Every state has child support guidelines that set forth the presumptive amount due from one party to the other in a divorce or suit affecting the parent-child relationship. Below you will find an example calculation for Texas, which will give you a rough idea of what factors affect the child support calculations. While this calculation can be very similar state-to-state, you need to check your own state's laws to figure out exactly how much your child support payments will be.
Calculate the paying party's net income.
The first thing to determine is the paying party's gross income. Income includes money from: - Wages - Overtime work - Commissions - Tips - Bonuses - Rental income - Interest income - And the like
From the gross income, the Court will determine the net income of the paying party by deducting social security taxes, federal income taxes based on the tax rate for a single person claiming one personal exemption and the standard deduction, state income tax, union dues, and expenses for the cost of health insurance for the child (if any).

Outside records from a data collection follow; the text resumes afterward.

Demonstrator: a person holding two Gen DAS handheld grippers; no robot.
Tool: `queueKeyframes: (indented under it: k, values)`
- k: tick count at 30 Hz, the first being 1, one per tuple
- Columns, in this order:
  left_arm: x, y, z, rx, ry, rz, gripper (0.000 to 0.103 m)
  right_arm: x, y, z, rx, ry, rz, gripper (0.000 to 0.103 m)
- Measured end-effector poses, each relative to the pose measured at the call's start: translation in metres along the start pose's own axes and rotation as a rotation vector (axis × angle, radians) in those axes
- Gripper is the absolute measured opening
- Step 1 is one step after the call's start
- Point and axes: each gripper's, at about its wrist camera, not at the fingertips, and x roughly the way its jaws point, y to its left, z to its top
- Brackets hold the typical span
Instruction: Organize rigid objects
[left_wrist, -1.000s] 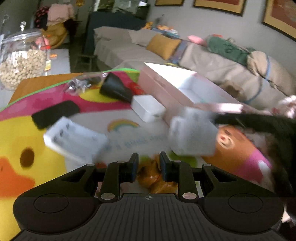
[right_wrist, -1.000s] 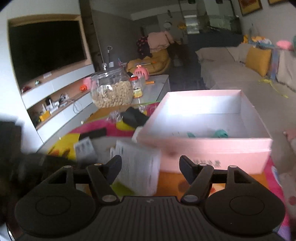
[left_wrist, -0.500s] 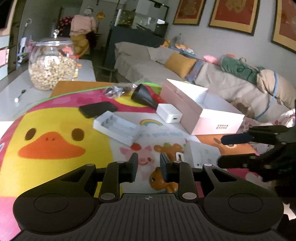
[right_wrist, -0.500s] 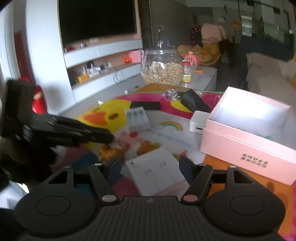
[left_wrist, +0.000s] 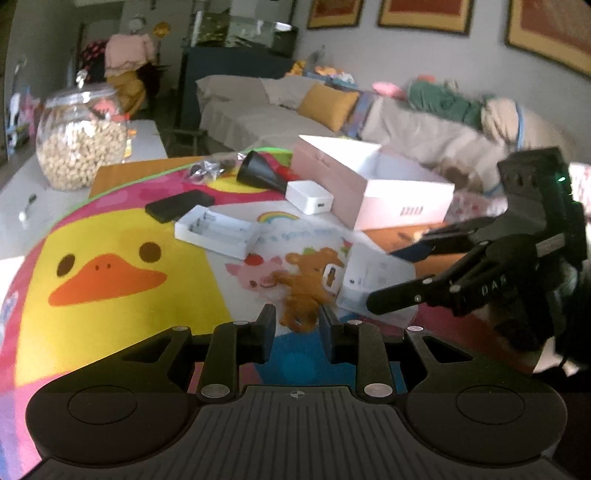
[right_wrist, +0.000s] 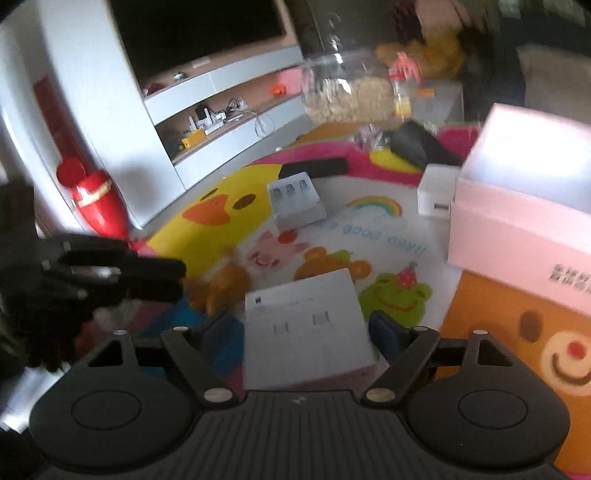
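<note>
A flat white box (right_wrist: 306, 328) lies on the cartoon mat between the open fingers of my right gripper (right_wrist: 306, 328); it also shows in the left wrist view (left_wrist: 373, 280). Whether the fingers touch it I cannot tell. An open pink box (left_wrist: 369, 184) stands at the far right of the mat. A white charger cube (left_wrist: 309, 196), a white battery tray (left_wrist: 216, 232), a black phone (left_wrist: 179, 205) and a black cone-shaped object (left_wrist: 258, 171) lie beside it. My left gripper (left_wrist: 295, 328) is narrowly open and empty above an orange plush toy (left_wrist: 301, 299).
A glass jar of nuts (left_wrist: 79, 142) stands at the far left on a white table. A crumpled clear wrapper (left_wrist: 207, 168) lies near the cone. A sofa with cushions (left_wrist: 325, 107) is behind. A red bottle-shaped object (right_wrist: 98, 206) stands on the floor.
The right gripper has come down and forward so its open fingers now straddle the flat white box. The left gripper has lowered slightly toward the plush toy.
</note>
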Motion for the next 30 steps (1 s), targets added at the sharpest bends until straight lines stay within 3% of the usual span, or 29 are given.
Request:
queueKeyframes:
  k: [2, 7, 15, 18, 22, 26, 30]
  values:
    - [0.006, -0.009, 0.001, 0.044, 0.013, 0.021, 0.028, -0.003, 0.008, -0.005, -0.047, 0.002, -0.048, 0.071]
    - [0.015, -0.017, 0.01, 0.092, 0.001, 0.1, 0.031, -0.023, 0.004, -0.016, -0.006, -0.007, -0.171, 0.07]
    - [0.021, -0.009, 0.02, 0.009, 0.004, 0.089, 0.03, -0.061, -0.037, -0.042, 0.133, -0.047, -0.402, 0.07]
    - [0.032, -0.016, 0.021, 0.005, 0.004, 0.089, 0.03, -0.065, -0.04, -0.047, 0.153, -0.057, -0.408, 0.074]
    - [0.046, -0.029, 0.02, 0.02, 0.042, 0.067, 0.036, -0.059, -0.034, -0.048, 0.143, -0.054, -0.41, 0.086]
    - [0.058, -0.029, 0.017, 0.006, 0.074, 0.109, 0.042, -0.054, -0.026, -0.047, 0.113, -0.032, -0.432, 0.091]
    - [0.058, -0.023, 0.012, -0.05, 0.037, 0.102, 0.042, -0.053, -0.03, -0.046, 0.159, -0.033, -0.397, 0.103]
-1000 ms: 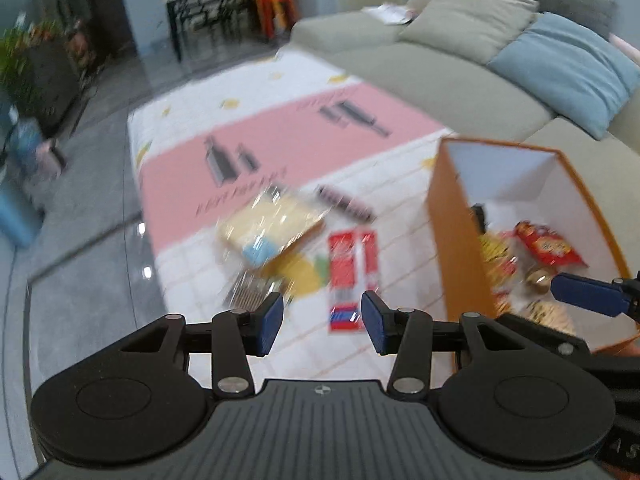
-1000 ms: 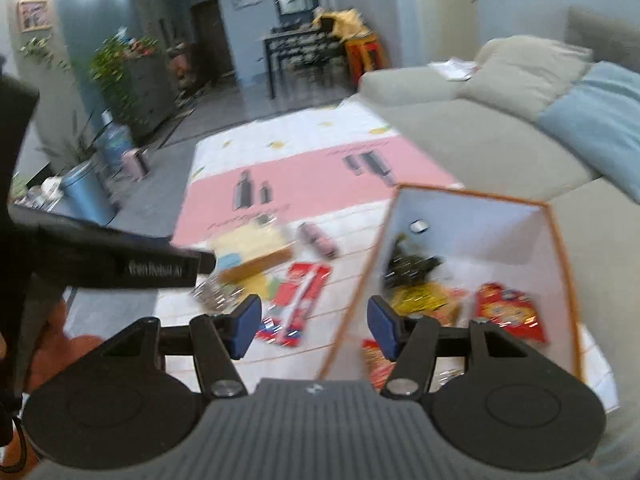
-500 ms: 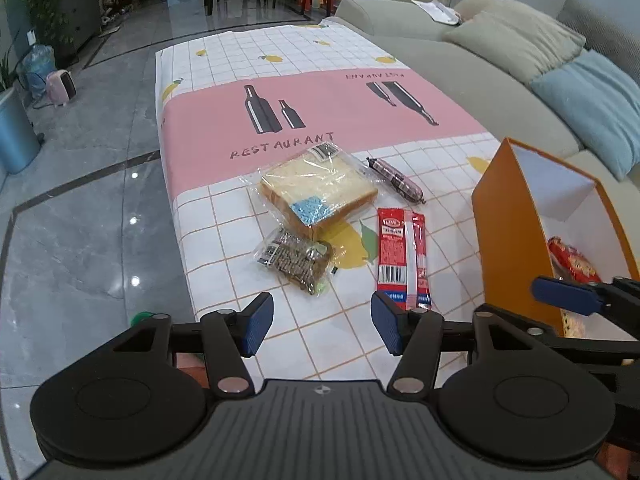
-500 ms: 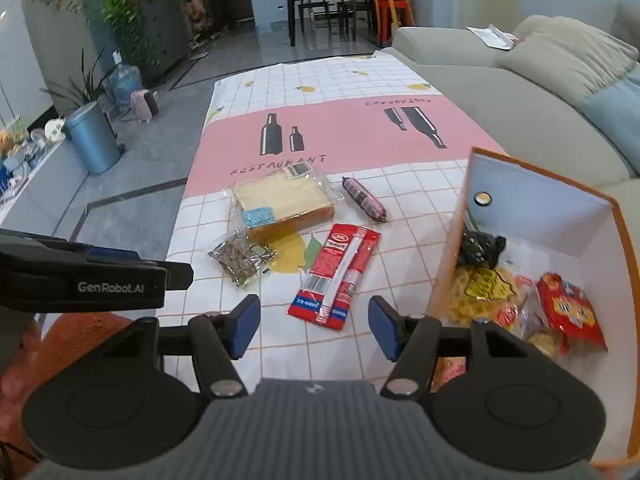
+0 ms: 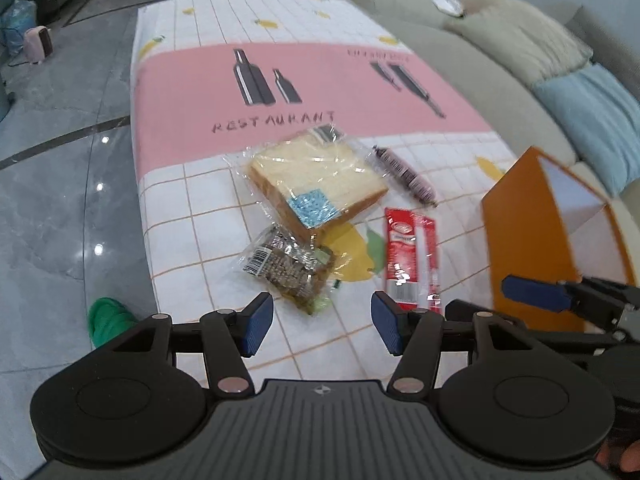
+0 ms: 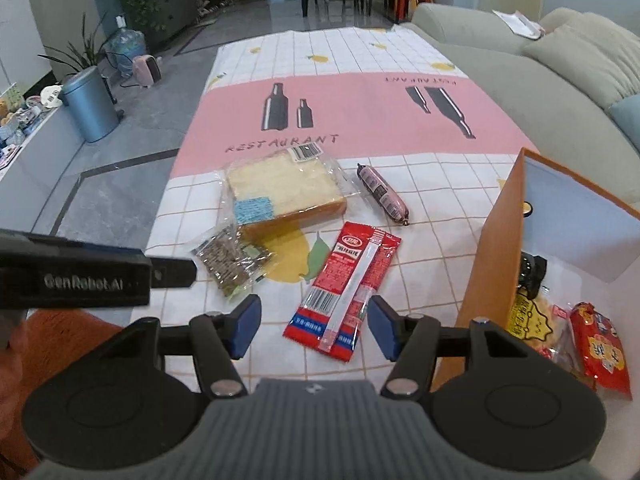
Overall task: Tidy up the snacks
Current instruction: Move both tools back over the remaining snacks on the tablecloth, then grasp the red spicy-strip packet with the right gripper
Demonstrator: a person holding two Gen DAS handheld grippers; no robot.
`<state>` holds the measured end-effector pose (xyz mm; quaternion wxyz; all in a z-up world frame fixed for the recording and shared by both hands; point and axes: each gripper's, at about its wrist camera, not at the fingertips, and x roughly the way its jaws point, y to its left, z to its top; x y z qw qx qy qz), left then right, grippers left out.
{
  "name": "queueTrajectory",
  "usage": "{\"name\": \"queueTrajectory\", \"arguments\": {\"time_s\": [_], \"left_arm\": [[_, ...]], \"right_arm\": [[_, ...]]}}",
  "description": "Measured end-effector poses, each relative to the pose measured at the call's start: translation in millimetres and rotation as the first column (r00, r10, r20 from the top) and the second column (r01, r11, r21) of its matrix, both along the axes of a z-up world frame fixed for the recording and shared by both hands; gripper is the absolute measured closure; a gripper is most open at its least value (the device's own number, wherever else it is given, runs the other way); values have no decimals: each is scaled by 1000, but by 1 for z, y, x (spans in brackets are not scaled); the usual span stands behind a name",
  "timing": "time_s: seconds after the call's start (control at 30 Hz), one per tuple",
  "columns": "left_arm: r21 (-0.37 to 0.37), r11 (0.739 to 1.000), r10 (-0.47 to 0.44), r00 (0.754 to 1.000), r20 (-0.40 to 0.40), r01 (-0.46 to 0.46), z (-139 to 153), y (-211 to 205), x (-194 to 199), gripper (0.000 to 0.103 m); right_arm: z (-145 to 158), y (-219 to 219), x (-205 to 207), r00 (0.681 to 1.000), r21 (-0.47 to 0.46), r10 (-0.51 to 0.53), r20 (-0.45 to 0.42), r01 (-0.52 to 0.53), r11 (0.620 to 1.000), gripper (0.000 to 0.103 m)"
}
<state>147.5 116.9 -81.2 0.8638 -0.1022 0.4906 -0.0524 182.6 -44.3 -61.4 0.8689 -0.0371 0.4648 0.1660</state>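
Several loose snacks lie on the tablecloth: a wrapped bread slice (image 5: 316, 184) (image 6: 280, 188), a dark seed bar in clear wrap (image 5: 286, 268) (image 6: 230, 260), a red packet (image 5: 410, 258) (image 6: 348, 284) and a pink sausage (image 5: 404, 174) (image 6: 384, 192). To the right stands an orange box (image 5: 524, 248) (image 6: 496, 256) holding a red bag (image 6: 600, 348) and a yellow bag (image 6: 528, 316). My left gripper (image 5: 322, 320) hangs open just short of the seed bar. My right gripper (image 6: 314, 326) is open above the red packet's near end. Neither holds anything.
The pink and white checked tablecloth (image 5: 280, 80) covers a low table. A grey sofa (image 6: 540, 92) with a blue cushion (image 5: 596, 116) runs along the right. Grey tiled floor (image 5: 60, 200) lies to the left, with a green object (image 5: 106, 318) and a blue bin (image 6: 90, 104).
Both grippers have come down and forward toward the snacks on the cloth. The left jaws stand a little wider than a second ago. The snacks have not moved.
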Motion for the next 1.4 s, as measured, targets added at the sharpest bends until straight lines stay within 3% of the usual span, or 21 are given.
{"name": "queueTrajectory", "arguments": {"time_s": [0.17,0.33,0.53,0.7,0.8,1.0,1.23,1.3,1.4], "left_arm": [[100,995,-23,1000,0,23,-15,-2,20,32],[43,999,-28,999,-33,29,-32,9,37,29],[96,994,-41,998,-39,45,-45,7,49,29],[73,994,-81,996,-39,84,-49,4,53,22],[91,991,-97,994,-44,101,-53,-1,56,19],[221,962,-156,987,-46,162,-61,-23,55,11],[238,957,-163,986,-34,167,-65,-26,54,7],[247,953,-171,985,-31,174,-65,-28,53,11],[264,949,-171,985,-24,172,-64,-31,51,17]], "right_arm": [[-23,7,26,996,-21,-26,-87,24,999,44],[-48,9,45,985,-35,-66,-162,61,998,38],[-67,13,58,975,-56,-93,-202,84,995,35],[-81,12,64,962,-48,-110,-250,101,994,35],[-82,14,63,967,-51,-96,-234,87,995,32],[-85,24,55,982,-104,-42,-183,23,994,32],[-84,24,49,987,-128,-21,-158,0,992,40],[-84,23,48,987,-126,-18,-158,-2,992,43],[-81,21,47,987,-118,-27,-158,8,993,56]]}}
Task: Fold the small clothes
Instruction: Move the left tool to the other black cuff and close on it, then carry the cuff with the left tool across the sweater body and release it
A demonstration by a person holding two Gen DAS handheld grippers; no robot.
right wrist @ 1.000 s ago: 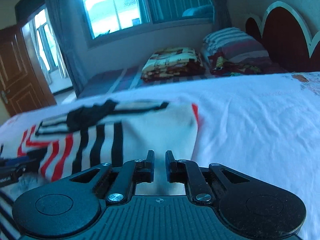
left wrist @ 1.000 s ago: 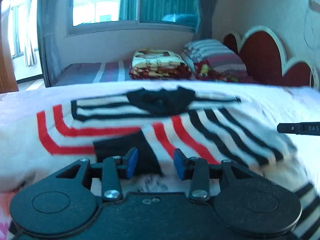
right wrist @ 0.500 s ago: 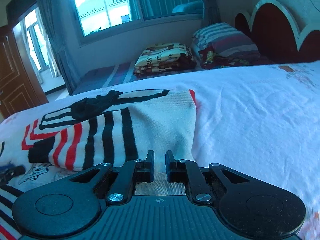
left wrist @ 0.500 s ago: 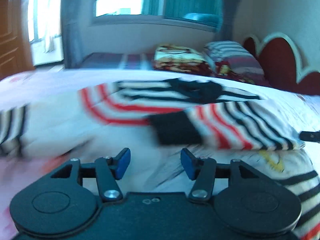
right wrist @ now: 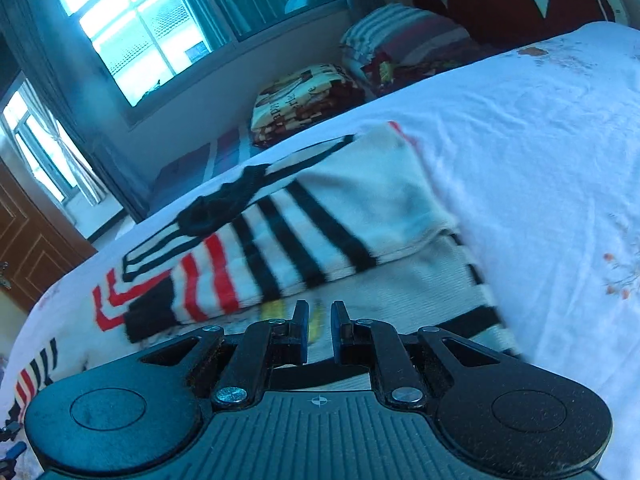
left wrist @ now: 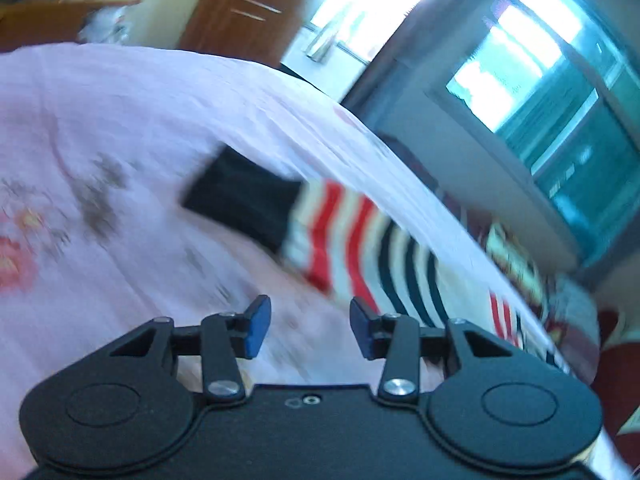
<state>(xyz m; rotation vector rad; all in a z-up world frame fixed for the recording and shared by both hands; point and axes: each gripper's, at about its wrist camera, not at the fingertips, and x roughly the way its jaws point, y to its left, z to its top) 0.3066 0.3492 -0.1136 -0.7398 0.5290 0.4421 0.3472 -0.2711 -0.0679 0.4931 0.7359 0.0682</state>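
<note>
While left gripper (left wrist: 310,328) gapes empty and right gripper (right wrist: 319,330) sits near-closed, empty, striped sweater (right wrist: 320,216) lies mid-frame; upper-centre blanket (right wrist: 304,100) lettering illegible.

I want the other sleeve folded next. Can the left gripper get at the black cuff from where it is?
Probably yes. The left gripper is open with nothing in it, and the black cuff lies uncovered on the sheet ahead of its fingers.

Bright window (right wrist: 132,36) glare; left view motion-blurred, possibly tilted; fisheye-bent edges.
</note>
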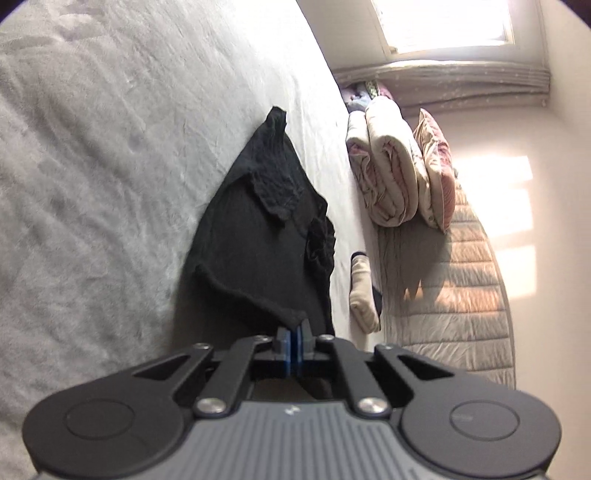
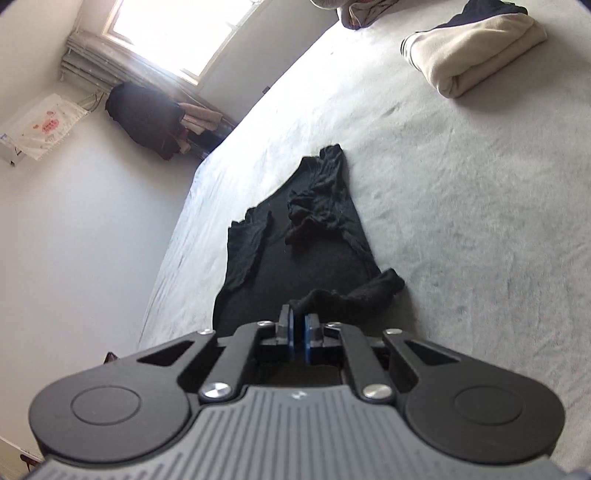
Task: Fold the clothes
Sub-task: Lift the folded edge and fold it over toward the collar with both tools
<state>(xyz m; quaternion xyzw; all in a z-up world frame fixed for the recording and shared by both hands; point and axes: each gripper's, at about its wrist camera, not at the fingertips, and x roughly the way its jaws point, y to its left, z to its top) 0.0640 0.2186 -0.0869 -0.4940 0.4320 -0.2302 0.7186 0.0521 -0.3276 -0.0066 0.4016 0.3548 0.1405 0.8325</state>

If a paying party's net resources are $7,500 per month or less, the following child support will almost always apply:
- For 1 child, the child support order will be 20% of the paying party's net resources.
- For 2 children, it is 25%.
- For 3 children it is 30%.
- For 4 children, it is 35%.
- For 5 children or more, it is at least 40%, if not more.
Determine if there are special factors which might suggest deviating from the guideline amounts.
There may be circumstances when it is in the best interests of the children to deviate from the child support guidelines. This may include:
- Special or extraordinary educational support
- Health care or other expenses of the parties or child
- The cost of travel if it is necessary to see the child
- The financial resources available for the support of the child
- The ability of the parents to contribute to the support of the child
- And other such factors
If those facts are present, a court may deviate from the child support guidelines and enter a support order that is lower than or higher than the amount recommended in the guidelines as described above.